- **Exercise aim**
When you reach the line containing "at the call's" in the entries below, begin reproducing lines exactly, and stop once the line containing "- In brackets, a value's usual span" is done.
....
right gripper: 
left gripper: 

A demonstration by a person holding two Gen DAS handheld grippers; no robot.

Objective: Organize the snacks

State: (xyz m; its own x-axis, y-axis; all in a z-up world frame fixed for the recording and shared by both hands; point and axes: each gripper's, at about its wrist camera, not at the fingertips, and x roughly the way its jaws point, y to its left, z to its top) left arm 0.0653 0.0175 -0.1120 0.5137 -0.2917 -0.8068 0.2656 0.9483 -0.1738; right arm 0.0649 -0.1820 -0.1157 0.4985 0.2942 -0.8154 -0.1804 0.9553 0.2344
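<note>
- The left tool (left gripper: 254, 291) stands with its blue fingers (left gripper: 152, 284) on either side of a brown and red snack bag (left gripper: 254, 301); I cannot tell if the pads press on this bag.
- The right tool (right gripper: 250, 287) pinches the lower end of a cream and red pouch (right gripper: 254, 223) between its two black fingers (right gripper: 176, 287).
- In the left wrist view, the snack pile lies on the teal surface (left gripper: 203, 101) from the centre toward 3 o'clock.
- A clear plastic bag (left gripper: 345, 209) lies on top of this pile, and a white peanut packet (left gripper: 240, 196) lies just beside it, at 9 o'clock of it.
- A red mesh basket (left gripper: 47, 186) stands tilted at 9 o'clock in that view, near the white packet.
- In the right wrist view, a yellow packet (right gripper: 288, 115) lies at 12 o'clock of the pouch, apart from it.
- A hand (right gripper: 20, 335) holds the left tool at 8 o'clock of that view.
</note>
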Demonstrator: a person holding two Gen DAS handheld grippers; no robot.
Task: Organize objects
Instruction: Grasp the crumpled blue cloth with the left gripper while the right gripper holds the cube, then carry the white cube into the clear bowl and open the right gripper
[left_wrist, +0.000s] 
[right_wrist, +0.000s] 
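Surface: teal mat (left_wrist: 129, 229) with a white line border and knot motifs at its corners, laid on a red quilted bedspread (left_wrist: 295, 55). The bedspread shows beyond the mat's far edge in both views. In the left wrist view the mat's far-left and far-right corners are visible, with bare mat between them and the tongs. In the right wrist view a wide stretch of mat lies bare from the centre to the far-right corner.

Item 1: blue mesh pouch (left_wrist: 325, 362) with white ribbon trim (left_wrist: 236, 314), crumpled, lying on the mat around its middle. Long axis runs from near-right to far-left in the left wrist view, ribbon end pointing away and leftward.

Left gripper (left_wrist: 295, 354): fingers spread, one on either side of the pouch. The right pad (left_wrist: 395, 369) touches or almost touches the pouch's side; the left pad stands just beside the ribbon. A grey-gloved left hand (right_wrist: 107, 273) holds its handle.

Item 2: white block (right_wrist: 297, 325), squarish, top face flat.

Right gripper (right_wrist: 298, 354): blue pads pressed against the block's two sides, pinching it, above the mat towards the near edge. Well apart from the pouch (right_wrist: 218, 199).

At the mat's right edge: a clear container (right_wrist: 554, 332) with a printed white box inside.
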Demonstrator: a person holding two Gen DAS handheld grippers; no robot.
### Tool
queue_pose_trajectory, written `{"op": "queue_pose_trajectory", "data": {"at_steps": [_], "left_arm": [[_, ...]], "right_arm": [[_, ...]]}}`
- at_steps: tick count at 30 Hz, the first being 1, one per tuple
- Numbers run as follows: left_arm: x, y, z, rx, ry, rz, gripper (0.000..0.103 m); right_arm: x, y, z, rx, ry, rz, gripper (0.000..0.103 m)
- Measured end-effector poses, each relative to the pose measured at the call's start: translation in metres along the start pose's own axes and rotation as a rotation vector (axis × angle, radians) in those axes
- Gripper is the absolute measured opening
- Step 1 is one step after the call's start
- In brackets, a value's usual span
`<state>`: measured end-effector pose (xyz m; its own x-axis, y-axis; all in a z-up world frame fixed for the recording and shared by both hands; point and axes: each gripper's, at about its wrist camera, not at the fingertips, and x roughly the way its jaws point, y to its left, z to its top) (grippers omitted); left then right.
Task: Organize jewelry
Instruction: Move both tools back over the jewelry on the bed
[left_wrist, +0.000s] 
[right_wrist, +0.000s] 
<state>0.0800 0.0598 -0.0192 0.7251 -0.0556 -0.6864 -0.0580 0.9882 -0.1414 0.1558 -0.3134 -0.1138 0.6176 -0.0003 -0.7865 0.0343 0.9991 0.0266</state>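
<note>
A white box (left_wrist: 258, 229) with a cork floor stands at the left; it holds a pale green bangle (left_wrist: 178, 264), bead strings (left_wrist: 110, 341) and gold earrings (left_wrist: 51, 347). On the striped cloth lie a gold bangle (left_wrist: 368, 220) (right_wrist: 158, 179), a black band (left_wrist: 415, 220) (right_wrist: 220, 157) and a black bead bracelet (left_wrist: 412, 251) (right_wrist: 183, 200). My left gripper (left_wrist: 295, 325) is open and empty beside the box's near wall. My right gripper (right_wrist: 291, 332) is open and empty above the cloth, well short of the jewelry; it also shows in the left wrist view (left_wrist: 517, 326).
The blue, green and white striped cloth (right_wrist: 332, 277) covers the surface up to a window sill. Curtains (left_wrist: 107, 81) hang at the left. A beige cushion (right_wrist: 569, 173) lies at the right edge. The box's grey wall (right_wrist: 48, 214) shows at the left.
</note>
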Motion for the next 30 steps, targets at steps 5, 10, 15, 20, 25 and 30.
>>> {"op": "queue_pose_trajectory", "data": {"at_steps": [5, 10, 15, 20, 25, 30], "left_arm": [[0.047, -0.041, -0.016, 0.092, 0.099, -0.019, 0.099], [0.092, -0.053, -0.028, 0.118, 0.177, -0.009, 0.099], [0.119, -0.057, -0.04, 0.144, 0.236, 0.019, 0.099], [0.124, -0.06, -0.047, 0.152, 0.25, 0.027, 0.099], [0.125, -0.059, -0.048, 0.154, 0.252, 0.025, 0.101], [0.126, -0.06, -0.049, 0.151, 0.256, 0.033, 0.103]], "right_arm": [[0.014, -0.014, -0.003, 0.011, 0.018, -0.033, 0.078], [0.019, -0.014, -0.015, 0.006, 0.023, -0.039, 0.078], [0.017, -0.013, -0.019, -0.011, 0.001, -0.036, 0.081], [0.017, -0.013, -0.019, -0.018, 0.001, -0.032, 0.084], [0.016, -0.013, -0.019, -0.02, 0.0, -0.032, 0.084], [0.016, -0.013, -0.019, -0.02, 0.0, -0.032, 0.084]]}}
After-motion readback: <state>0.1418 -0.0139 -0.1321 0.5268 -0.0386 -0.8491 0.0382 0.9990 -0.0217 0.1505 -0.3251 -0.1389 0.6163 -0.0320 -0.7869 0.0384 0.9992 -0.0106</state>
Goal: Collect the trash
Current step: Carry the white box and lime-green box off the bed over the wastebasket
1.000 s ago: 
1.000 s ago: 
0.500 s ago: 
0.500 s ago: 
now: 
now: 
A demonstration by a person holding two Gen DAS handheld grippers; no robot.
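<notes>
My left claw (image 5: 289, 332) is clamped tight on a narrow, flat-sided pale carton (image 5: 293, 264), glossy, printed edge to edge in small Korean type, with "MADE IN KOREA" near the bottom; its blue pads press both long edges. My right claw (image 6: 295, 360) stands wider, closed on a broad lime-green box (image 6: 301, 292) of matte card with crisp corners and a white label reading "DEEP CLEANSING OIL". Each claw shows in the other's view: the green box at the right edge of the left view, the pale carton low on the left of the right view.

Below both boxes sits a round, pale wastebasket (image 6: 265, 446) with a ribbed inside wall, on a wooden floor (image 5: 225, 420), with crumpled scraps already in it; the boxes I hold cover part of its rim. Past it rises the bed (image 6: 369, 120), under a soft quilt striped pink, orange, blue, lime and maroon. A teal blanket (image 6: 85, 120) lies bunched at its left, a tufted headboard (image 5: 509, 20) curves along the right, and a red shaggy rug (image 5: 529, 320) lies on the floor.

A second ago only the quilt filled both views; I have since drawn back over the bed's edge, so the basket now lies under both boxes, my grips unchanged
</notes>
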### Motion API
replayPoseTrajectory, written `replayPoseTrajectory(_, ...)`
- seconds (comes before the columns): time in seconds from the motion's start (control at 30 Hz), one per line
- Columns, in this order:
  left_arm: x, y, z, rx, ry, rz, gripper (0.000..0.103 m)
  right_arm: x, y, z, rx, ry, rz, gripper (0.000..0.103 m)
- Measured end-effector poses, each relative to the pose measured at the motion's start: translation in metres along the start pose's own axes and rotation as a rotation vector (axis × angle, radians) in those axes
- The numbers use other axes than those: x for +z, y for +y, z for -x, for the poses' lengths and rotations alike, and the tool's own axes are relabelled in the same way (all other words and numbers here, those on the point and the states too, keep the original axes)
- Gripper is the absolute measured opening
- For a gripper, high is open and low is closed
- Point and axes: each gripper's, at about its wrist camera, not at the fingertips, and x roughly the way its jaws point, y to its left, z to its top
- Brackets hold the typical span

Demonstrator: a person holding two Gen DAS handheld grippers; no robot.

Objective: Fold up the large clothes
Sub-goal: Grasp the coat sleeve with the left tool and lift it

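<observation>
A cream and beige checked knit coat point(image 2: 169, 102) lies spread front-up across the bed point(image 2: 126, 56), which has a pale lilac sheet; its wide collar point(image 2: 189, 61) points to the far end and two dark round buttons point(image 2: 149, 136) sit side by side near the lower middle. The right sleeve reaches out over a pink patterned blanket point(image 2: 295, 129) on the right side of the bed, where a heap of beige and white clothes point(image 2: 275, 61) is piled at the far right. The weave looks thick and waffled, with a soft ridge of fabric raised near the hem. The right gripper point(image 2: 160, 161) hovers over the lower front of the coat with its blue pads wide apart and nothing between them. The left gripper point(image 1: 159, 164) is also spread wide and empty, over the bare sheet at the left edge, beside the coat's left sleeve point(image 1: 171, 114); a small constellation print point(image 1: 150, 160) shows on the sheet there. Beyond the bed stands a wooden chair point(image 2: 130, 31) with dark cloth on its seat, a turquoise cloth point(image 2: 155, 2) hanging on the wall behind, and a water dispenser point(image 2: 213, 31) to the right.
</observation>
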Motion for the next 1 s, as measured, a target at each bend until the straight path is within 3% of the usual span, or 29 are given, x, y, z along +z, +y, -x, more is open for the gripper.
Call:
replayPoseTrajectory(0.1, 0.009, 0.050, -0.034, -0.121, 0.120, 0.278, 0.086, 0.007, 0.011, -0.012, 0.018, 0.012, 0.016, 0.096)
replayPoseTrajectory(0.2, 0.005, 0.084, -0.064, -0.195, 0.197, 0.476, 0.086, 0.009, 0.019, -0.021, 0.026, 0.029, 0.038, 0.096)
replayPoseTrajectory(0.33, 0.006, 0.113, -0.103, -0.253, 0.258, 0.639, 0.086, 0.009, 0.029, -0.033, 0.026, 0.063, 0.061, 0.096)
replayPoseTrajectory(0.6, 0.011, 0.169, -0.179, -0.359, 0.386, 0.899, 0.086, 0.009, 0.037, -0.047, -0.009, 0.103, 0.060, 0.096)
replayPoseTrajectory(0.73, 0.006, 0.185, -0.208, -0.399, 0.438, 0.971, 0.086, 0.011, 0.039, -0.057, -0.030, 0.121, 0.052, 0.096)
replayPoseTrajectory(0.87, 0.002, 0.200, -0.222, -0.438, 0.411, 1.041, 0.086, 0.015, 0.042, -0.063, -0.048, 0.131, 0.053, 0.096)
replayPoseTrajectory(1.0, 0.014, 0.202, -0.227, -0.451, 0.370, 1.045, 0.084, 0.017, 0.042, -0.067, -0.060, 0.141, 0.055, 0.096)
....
- **Task answer**
- Measured end-effector poses, each relative to the pose measured at the call's start: translation in metres along the start pose's own axes and rotation as a rotation vector (axis × angle, radians) in those axes
- Gripper is the absolute measured opening
- Step 1 is one step after the call's start
- In brackets, a value's usual span

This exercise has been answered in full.